Tonight I am visiting my most despised of varietals, the Sauvignon Blanc. Typically, I do not really care much for this variety, usually I find them too acidic and quite bland in their texture and unbalanced. However, this wine is a little different. Usually, Sauvignon Blanc doesn’t get to see the likes of oak treatment as like Riesling, it spends its time maturing in a big steal vat. However, they have become a little bit creative over at Penfold’s and decided to show this variety 6 months of a variety of new, old and seasoned French oak. As a majority of you might know, oak maturation adds its own characteristics to a wine. Generally, we associate oak with the flavours of, spices, tobacco leaf, chocolate, mocha, cedar wood, birch, coffee, toffee and the like. We tend to see it used vastly in Australian red wine production, however, not many white wines get the oak treatment. Chardonnay and Semillon the exception as they are a bolder grape that benefits from maturation in oak. Secondly, oak treatment also takes out all the sharpness in a wine. (Think of Riesling), this wine is known for its prickly and mineral characters. Sauvignon Blanc displays these characters too, but with this one seeing time in oak, one would suspect those characters to take a back seat in this wine.
Now to the wine.
Colour: Pale Gold
Aroma: Passion fruit, soft lashes of spice and savoury tones play out in the glass, even the passion fruit is not a sweet aroma, it is like I said the pulp of a passion-fruit and it is easy to forget the smell of a good ripe passion fruit compared to passionfruit flavoured things. Sticking on the savoury elements, this wine shows some form of asparagus, or curry leaves on the nose too, even the slight nuance of melted butter might come across as well. It is quite unstylistic in aroma profile to what we would see from this Variety. Usually you get traces of grass, lime zests, apple, white peach, passionfruit, kiwifruit, guava. There are elements of Sauvignon Blanc there, the passionfruit, but the oak has brought its own flavours along too, the spices and the buttery tones in the aroma profile of this wine are not what you would find from this variety that has not been matured in oak.

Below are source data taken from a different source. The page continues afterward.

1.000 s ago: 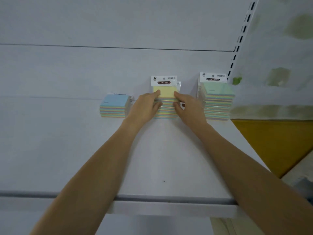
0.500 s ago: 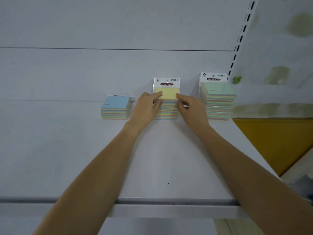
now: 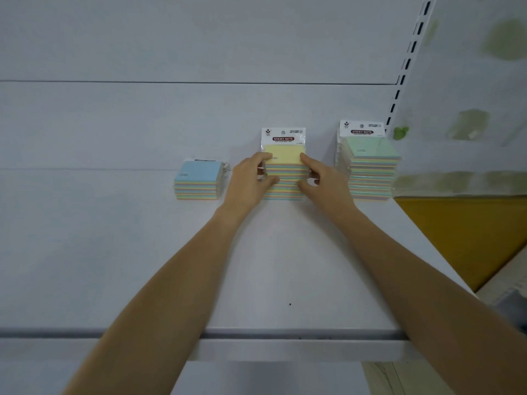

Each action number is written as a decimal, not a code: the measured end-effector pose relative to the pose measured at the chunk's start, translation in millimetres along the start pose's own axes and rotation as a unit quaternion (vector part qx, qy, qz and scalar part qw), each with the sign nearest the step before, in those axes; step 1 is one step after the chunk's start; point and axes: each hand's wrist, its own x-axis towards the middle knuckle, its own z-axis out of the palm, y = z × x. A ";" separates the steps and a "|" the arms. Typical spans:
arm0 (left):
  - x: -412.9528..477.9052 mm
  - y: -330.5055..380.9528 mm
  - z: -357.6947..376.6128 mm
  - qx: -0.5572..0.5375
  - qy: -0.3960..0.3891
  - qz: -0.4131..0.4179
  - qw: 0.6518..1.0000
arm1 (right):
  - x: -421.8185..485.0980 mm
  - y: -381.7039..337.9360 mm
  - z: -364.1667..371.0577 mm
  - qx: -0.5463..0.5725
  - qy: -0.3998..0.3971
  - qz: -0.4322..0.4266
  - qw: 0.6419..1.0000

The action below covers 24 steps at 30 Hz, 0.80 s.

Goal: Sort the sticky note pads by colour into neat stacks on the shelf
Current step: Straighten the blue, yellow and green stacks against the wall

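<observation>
While my left hand [image 3: 248,181] and right hand [image 3: 323,181] clasp the sides of the yellow-topped stack [image 3: 284,173] at the shelf's [image 3: 142,252] back edge, I judge its light, slick-wrapped pads liable to slide, so I'd squeeze low on both flanks.

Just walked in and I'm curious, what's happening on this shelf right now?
A person is sorting sticky note pads into stacks at the back of a white shelf. The left hand and right hand press on either side of the yellow-topped stack in the middle, apparently squaring it up. A shorter blue-topped stack sits to its left, a taller green-topped stack to its right.
</observation>
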 end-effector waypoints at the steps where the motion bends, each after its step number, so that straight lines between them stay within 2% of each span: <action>1: 0.2 -0.4 -0.2 -0.006 0.003 0.001 1.000 | -0.5 0.2 -0.3 -0.004 0.002 -0.007 1.000; 12: 4.3 -1.7 0.6 -0.021 0.038 -0.012 0.999 | -1.0 0.0 -0.1 -0.013 0.048 -0.041 0.998; 16: 3.0 1.3 -1.4 -0.015 0.043 -0.006 0.999 | 1.7 0.3 1.4 -0.054 0.046 -0.057 0.996; 21: 2.2 0.8 -2.4 -0.027 0.035 -0.019 0.999 | 0.6 0.7 1.6 -0.060 0.042 -0.052 0.996; 24: -1.5 -3.8 -3.2 -0.048 -0.015 -0.075 0.996 | -2.4 0.5 2.0 -0.042 0.018 -0.013 0.999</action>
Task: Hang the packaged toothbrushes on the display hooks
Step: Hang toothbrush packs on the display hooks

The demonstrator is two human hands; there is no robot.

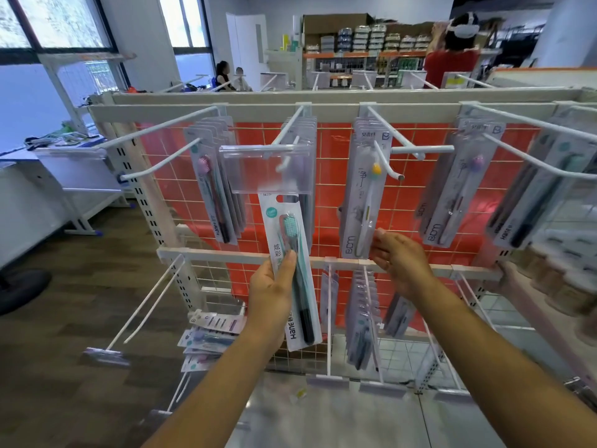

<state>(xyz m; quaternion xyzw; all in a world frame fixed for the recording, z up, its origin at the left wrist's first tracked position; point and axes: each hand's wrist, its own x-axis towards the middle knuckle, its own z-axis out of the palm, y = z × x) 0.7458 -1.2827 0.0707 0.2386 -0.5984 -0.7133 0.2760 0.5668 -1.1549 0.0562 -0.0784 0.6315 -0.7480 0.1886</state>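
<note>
My left hand (273,292) grips a packaged toothbrush (292,270) with teal bristles and a black handle, upright, its top hole just under the clear label plate (266,168) of the second upper hook (289,127). My right hand (399,258) pinches the lower right edge of a hanging white-toothbrush package (363,202) on the third upper hook (386,150). More packages hang on the first upper hook (216,182) and on the hooks at the right (452,192).
A white wire-grid rack (326,189) with an orange back carries long protruding hooks. Several loose packages lie piled at the lower left of the rack (210,337). Lower hooks hold more packs (361,318). Another hand grips the rack's right end (510,276). People stand beyond the rack.
</note>
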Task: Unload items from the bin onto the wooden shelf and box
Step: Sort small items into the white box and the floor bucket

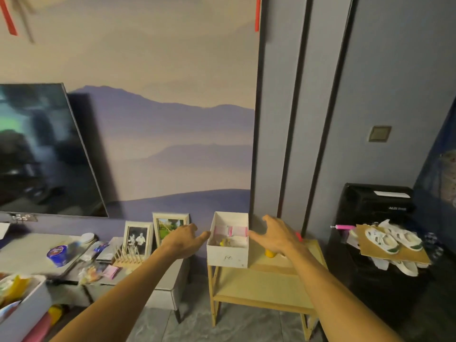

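A white open box (pixel 227 256) stands on the left end of the top of a light wooden shelf (pixel 261 287). Inside it lie a small yellow item (pixel 224 242) and pink-and-white packets (pixel 232 230). My left hand (pixel 183 239) is spread just left of the box, its fingertips close to the box's left wall. My right hand (pixel 275 234) is spread just right of the box, near its right wall. Neither hand holds anything. A yellow object (pixel 270 253) stands on the shelf top, partly hidden under my right hand. The grey bin (pixel 24 309) with several items is at the bottom left.
A grey TV cabinet (pixel 158 285) left of the shelf carries two photo frames (pixel 153 233), a wooden rack (pixel 128 259), a blue tub (pixel 58 254) and small packets. A TV (pixel 42 149) hangs above. At the right, a black appliance (pixel 375 243) bears cardboard with white shoes (pixel 392 240).
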Motion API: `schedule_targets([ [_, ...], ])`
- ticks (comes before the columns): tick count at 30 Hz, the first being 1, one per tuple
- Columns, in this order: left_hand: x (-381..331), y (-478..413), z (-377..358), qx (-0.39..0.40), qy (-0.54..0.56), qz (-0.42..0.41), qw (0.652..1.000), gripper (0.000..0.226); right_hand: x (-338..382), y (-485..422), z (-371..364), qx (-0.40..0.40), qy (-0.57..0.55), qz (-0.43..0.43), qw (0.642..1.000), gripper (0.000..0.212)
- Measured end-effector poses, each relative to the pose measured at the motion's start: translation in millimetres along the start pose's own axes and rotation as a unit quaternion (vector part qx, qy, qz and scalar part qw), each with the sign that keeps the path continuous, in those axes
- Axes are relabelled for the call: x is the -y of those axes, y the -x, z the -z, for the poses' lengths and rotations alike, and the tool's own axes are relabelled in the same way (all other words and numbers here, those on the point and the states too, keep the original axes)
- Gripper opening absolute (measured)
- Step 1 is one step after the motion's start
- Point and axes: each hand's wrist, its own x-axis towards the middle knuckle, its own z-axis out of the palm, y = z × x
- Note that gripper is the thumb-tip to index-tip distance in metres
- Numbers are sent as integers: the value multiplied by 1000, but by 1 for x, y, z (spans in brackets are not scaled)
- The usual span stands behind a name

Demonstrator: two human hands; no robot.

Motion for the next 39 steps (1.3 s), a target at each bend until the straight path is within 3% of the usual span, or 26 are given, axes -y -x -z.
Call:
schedule_targets([
  [11,-10,-200,-39,67,46,38,996,81,-27,-215,-52,57,-31,18,998,62],
  [21,14,-356,-127,198,141,67,968,70,-53,-375,-157,154,-34,-52,986,75],
  [24,27,-392,-168,217,131,91,963,82,-69,-414,-207,205,-14,-50,977,80],
  [29,50,-426,-256,268,126,38,954,101,-95,-472,-267,251,56,-14,966,88],
  [32,50,-439,-285,239,77,37,967,108,-114,-510,-310,271,86,14,959,92],
  [39,51,-452,-343,317,-65,51,945,129,-139,-535,-395,302,178,49,935,115],
])
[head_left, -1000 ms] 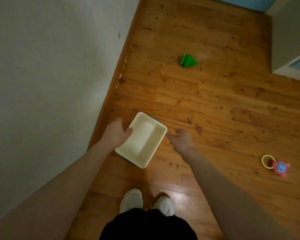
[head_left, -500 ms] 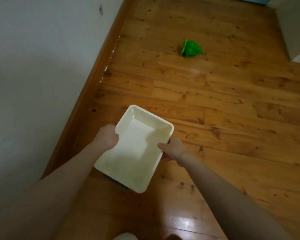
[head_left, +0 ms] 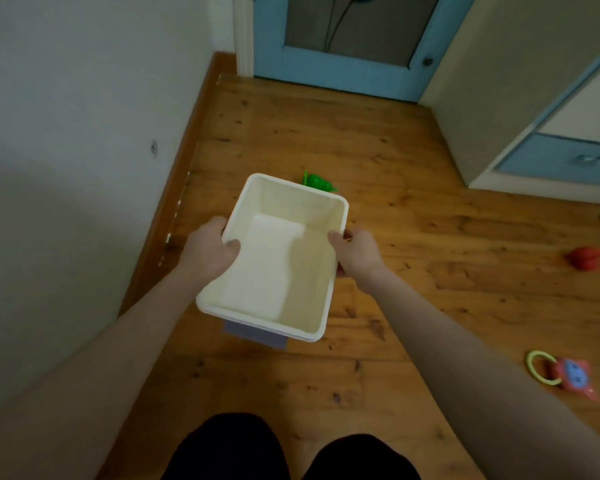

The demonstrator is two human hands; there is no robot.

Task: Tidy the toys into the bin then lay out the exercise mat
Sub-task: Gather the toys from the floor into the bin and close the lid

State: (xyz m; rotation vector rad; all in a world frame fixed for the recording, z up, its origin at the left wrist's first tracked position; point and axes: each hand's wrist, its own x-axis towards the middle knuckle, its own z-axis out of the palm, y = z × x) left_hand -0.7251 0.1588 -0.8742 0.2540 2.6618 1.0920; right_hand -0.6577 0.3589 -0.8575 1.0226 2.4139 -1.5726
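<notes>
Both hands hold the cream plastic bin (head_left: 274, 271) off the wooden floor (head_left: 395, 150) — the left hand (head_left: 208, 251) clamps one long rim with the thumb hooked inside, the right hand (head_left: 357, 252) grips the opposite rim. The bin's pale bottom and walls are all that show inside it. A green toy (head_left: 317, 182) peeks out just beyond its far edge. Well to the right on the floor lie a red toy (head_left: 584, 258) and, nearer, a pink rattle with a yellow ring (head_left: 561, 374).
</notes>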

Palate: Delicate, generous and quite rich in the mouth. The oak has eliminated any chance of crispness to come through and in turn added more body and richness to the palate. This wine is well structured, and you can taste the passionfruit in the wine along with the complexity of spice from the oak backing it up. Soft touches of nutmeg and cinnamon provide an extra depth to this wine, thanks to its time spent in oak. The finish is soft and delicate with it tailing off into curry leaf/asparagus territory.
Personal Thoughts: For me, this is my kind of Sauvignon Blanc. It’s well-structured and shows a lot more character than the traditional Australian or New Zealand Sauvignon Blanc’s. It is a little bit fancy. If you are the type of person to refer to this Variety as Sav-Blanc or Savvy B; then this wine would not be one for you. I don’t think you’d go for the extra dimensions this wine has to offer and more to the point, you’re most likely the type of person who drinks wine socially and not so much for the enjoyment of the actual wine, and thus you couldn’t really give a rat’s arse about all this extra dimension stuff. There’s nothing wrong with that though. Anyone who enjoys wine has my tick of approval. However, like I stated, probably not a wine you’ll enjoy and not typical to what you’re used to either. For those of you whom are sceptical about this variety though, give this one a chance. Its dimension and complexity in my opinion make it quite outstanding.